WordPress
Article

Programmatically Creating WordPress Posts from CSV Data

By Ezekiel Gabrielse

As WordPress developers, we often encounter projects that need to include previously attained data, whether that be from simple text files, CSV files, or even an old database. Data migration is something any back end developer will encounter. A few months back, we had a project that needed nearly 1,000 posts to be generated from a plethora of CSV files. Now, usually this wouldn’t be that hard but this data also needed to be under its own post type and that custom post type had a few custom fields, including a media attachment for an MP3 file.

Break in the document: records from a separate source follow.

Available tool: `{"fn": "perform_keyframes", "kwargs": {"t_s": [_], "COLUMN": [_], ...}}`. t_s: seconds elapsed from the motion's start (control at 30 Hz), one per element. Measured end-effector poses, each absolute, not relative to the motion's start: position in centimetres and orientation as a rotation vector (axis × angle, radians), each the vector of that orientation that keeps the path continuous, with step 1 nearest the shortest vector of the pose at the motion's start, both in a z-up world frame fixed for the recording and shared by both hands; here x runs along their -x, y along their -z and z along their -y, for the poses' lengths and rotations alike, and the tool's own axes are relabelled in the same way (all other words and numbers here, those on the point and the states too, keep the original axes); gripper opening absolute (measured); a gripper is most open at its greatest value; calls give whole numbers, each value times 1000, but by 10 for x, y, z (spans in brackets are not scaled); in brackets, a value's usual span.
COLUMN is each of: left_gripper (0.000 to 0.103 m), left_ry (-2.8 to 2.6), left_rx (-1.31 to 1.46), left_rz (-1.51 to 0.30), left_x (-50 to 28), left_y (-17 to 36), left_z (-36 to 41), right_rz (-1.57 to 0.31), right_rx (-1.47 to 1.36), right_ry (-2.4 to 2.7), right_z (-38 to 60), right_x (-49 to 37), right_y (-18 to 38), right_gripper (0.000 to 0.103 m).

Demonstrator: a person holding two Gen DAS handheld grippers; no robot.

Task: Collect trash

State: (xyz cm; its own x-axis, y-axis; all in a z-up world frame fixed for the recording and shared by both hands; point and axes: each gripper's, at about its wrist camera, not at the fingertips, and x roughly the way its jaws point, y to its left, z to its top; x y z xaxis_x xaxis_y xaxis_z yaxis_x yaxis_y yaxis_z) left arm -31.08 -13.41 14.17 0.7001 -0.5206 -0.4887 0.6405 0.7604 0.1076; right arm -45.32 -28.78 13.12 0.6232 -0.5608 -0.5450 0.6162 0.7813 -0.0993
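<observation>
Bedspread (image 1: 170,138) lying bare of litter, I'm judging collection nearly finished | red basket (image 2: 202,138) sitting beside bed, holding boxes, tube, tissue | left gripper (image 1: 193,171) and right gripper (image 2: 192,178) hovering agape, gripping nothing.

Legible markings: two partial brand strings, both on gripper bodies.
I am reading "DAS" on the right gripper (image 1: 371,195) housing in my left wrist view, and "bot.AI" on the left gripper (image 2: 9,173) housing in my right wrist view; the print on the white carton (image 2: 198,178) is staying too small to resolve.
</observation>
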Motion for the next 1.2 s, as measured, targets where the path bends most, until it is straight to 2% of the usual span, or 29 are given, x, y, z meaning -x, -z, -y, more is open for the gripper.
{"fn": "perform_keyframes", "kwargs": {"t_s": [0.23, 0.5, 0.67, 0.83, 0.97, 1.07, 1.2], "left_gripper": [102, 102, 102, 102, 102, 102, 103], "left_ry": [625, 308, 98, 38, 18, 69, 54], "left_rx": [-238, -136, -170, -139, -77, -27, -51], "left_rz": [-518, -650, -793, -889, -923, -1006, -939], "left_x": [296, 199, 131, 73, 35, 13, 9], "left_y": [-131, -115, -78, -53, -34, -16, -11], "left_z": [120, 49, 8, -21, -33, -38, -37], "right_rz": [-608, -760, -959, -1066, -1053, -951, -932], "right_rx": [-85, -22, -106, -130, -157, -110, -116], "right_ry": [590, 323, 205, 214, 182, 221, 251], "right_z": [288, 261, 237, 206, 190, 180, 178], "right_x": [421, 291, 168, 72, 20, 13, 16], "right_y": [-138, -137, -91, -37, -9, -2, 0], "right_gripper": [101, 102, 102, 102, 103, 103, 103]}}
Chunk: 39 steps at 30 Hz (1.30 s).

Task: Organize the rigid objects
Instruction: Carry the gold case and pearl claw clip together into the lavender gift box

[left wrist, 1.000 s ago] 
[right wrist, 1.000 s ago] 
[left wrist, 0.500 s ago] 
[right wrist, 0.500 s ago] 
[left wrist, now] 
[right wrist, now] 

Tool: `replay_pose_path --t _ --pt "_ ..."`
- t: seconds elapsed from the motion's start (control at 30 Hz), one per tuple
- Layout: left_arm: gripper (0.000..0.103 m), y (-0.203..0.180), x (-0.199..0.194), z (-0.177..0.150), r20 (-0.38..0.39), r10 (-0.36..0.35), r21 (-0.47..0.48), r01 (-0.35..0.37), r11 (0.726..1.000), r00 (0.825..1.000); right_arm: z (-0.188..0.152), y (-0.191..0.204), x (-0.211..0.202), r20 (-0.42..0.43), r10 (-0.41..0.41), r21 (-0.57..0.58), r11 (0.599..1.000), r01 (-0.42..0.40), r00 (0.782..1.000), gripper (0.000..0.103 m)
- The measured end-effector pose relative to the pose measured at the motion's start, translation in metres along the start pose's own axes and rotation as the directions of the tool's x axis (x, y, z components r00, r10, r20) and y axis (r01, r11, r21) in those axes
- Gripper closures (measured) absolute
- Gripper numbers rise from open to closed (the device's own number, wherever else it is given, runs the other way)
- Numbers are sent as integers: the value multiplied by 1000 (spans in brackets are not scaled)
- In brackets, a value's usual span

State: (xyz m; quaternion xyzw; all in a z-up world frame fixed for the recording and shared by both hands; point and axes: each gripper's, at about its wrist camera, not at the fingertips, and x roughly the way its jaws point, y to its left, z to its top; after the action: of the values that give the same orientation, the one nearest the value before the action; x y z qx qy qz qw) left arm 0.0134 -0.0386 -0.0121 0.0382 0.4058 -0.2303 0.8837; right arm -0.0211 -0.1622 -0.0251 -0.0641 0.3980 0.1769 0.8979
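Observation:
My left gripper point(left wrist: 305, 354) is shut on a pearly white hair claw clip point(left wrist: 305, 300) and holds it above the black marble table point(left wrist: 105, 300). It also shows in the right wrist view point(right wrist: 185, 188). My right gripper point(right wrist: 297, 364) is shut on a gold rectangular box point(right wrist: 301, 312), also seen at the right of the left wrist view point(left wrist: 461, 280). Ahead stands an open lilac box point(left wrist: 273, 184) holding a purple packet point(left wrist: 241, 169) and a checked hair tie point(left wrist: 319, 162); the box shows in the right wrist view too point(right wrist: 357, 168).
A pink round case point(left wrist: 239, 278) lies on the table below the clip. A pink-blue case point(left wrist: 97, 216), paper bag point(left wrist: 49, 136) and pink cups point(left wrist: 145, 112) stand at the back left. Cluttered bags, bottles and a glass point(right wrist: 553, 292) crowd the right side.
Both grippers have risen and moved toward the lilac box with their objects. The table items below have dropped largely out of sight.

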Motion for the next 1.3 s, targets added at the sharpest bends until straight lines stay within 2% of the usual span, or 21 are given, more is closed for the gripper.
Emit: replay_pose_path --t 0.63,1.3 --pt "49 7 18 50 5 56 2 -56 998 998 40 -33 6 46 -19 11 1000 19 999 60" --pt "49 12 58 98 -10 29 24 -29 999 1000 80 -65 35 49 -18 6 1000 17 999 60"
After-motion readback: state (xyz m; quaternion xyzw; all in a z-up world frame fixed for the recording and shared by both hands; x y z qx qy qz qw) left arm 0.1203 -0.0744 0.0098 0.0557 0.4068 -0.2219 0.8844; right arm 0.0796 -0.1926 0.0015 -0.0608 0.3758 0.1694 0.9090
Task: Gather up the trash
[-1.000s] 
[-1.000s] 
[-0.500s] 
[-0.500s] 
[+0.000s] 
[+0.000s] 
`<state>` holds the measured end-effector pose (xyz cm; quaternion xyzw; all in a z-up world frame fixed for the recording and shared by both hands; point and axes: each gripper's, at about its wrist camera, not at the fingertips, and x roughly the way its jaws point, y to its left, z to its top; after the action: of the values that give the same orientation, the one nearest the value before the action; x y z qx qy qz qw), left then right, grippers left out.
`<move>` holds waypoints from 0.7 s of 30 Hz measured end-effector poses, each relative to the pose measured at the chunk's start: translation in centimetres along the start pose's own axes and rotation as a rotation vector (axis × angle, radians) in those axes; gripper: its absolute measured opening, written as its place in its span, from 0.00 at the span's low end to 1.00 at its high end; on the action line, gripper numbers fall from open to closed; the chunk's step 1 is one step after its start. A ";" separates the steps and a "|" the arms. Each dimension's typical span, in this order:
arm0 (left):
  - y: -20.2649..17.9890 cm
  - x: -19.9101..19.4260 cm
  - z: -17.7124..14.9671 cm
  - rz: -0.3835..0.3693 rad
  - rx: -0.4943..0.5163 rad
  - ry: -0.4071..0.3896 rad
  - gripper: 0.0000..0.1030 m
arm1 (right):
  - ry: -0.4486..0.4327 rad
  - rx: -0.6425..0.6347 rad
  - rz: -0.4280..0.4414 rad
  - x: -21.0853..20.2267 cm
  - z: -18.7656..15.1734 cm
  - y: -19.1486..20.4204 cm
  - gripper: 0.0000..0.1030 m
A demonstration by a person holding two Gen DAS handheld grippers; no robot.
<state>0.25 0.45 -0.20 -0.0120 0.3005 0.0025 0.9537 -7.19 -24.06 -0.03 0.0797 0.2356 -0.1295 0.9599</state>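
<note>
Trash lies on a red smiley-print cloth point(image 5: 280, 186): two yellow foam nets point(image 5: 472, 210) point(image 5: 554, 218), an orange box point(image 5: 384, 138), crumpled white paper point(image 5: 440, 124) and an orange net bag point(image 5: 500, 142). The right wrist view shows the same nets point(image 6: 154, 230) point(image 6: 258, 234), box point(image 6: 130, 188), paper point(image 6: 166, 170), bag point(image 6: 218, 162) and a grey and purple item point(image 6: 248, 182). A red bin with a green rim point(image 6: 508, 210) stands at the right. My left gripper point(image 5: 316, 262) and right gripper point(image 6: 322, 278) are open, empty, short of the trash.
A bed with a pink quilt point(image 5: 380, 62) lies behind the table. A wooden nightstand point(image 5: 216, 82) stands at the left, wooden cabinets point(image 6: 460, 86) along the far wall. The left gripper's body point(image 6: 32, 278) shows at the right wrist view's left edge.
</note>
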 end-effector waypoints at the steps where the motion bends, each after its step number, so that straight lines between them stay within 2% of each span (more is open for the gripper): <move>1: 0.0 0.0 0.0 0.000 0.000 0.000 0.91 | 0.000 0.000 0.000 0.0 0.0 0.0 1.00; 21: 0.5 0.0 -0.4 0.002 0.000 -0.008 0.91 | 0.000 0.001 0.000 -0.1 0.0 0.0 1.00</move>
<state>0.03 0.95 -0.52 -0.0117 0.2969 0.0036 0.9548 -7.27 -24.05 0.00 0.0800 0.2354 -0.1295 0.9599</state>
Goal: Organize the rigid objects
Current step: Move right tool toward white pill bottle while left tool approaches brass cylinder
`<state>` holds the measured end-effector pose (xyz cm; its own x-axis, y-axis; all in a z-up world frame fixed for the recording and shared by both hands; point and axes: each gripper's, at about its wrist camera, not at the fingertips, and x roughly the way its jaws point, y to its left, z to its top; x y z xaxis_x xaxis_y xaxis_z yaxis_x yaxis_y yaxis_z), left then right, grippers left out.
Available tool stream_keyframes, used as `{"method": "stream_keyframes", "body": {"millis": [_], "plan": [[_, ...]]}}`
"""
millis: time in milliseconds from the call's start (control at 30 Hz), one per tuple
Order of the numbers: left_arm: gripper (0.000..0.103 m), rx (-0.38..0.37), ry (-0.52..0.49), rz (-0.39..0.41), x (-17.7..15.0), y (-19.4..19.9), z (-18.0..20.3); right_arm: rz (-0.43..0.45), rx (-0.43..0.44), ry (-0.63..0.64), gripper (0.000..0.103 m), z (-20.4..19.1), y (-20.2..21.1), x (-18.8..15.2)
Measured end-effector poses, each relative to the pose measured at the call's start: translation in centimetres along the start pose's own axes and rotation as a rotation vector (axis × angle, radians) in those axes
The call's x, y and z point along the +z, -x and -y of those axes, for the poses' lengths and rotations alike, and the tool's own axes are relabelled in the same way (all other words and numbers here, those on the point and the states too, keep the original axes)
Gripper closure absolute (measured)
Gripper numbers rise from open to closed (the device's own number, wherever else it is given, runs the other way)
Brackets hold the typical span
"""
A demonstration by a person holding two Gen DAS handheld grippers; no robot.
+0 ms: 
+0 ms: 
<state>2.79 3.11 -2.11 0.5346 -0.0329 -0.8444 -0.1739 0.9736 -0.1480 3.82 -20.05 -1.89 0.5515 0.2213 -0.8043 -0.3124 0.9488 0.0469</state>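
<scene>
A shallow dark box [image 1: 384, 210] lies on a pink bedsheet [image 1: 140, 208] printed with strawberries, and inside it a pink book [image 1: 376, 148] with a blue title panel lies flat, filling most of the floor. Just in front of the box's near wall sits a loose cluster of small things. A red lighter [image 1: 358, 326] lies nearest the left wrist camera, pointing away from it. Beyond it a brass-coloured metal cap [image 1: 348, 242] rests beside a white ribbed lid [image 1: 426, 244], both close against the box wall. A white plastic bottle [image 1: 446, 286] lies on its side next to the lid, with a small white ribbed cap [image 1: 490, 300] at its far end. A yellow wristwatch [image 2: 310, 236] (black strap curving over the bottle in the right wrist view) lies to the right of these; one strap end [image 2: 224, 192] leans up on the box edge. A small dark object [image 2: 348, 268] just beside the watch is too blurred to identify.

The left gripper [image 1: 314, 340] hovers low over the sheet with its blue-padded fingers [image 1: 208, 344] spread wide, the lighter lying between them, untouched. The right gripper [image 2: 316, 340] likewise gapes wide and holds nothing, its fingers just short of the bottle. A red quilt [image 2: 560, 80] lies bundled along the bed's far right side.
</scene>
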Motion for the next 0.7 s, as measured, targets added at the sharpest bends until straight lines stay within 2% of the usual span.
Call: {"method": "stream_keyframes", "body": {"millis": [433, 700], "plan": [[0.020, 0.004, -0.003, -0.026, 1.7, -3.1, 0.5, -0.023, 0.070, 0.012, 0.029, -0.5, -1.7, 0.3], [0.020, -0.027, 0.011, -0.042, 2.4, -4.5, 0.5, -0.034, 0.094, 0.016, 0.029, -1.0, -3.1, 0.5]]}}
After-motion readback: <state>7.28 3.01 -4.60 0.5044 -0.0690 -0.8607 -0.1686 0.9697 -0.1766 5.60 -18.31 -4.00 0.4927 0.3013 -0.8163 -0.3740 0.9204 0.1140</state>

I won’t bore you with the code for creating custom post types and custom fields, because there’s already a ton of articles floating around the web on that subject. I’ll just mention that I am using Custom Post Type UI and Advanced Custom Fields for each respective task. As the title suggests, what we’re going to be covering here is programmatically taking data from a bunch of CSV files (some containing multiple posts), and then turning that data into WordPress posts for a custom post type. We’ll even go over attaching a simple text file to each post.

In order to get all the data we need from the CSV files, we’ll be making use of a few nifty PHP functions, such as: glob(), which ‘globs’ a directory and returns an array of filenames within it; fopen(), which opens up a file so that we can read its contents and finally, fgetcsv(), which parses a CSV file into a nice associative array housing all our data.

In reality, most of the data we’ll be using for this article would probably be inside of a single CSV, as opposed to how we’re going to be doing it today where the data is scattered throughout multiple files. This is done so that the techniques used here can be implemented using other types of data, such as JSON, Yaml, or even plain text files. The idea for this whole article came from the severe lack of tutorials and articles concerning this subject, especially when you’re using custom post types and custom fields.

Getting to Know Our Data

If you want to follow along, you can grab the needed CSV files (and all of the code used in this article, too) from this repo. Alrighty, first things first, let’s take a look at the CSV data we’re going to be dealing with (please note the ‘File’ column is there to show you that I am spreading all of this data across multiple CSV files).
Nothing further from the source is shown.